> _INSTRUCTIONS TO FOLLOW_
Extract every line below that contains the word "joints".

[SUPPLIED DATA — start]

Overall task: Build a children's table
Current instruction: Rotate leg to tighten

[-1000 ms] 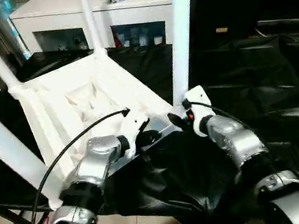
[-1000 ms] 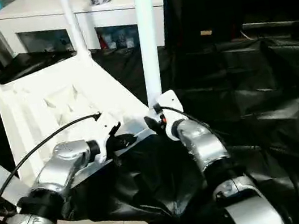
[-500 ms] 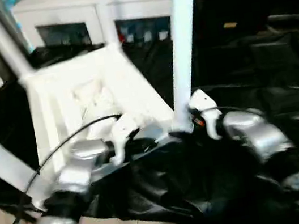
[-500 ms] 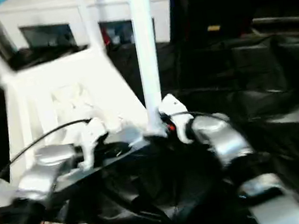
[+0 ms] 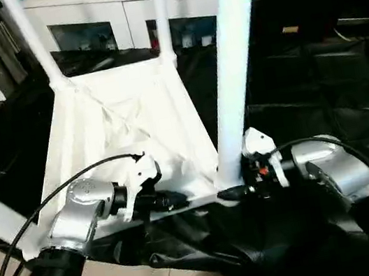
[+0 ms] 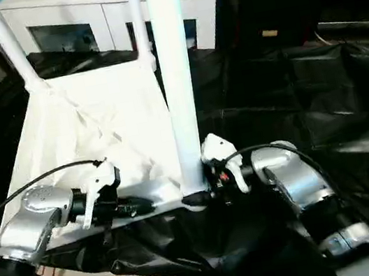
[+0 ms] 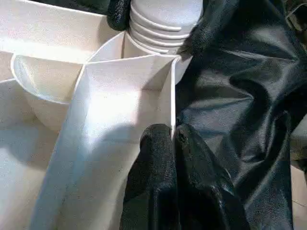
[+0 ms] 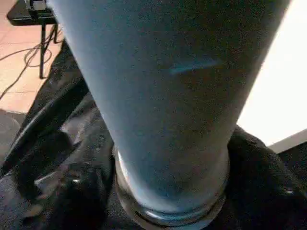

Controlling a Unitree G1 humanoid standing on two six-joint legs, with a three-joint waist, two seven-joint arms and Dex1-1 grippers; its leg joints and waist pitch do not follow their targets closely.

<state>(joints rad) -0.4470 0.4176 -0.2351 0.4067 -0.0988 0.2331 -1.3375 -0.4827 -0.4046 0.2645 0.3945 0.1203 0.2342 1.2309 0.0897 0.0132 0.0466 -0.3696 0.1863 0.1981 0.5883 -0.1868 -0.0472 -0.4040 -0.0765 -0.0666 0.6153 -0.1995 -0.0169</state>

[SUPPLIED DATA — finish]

> _TASK RESPONSE_
Controlling a Unitree G1 humanoid standing on two six-joint legs, with a three-joint waist, two seven-joint arms and Dex1-1 grippers; its leg joints and waist pitch do not follow their targets closely.
<state>(joints rad) -0.4470 0.4176 -0.2351 0.4067 -0.0988 0.2331 -1.3375 -0.4827 -0.4046 0.2645 0.3945 0.1203 0.2342 1.2309 0.0897 0.0132 0.0466 -0.3696 0.1863 0.1981 0.5883 -0.1868 -0.0472 -0.4040 -0.0765 -0.0666 0.6153 -0.1995 -0.0169</state>

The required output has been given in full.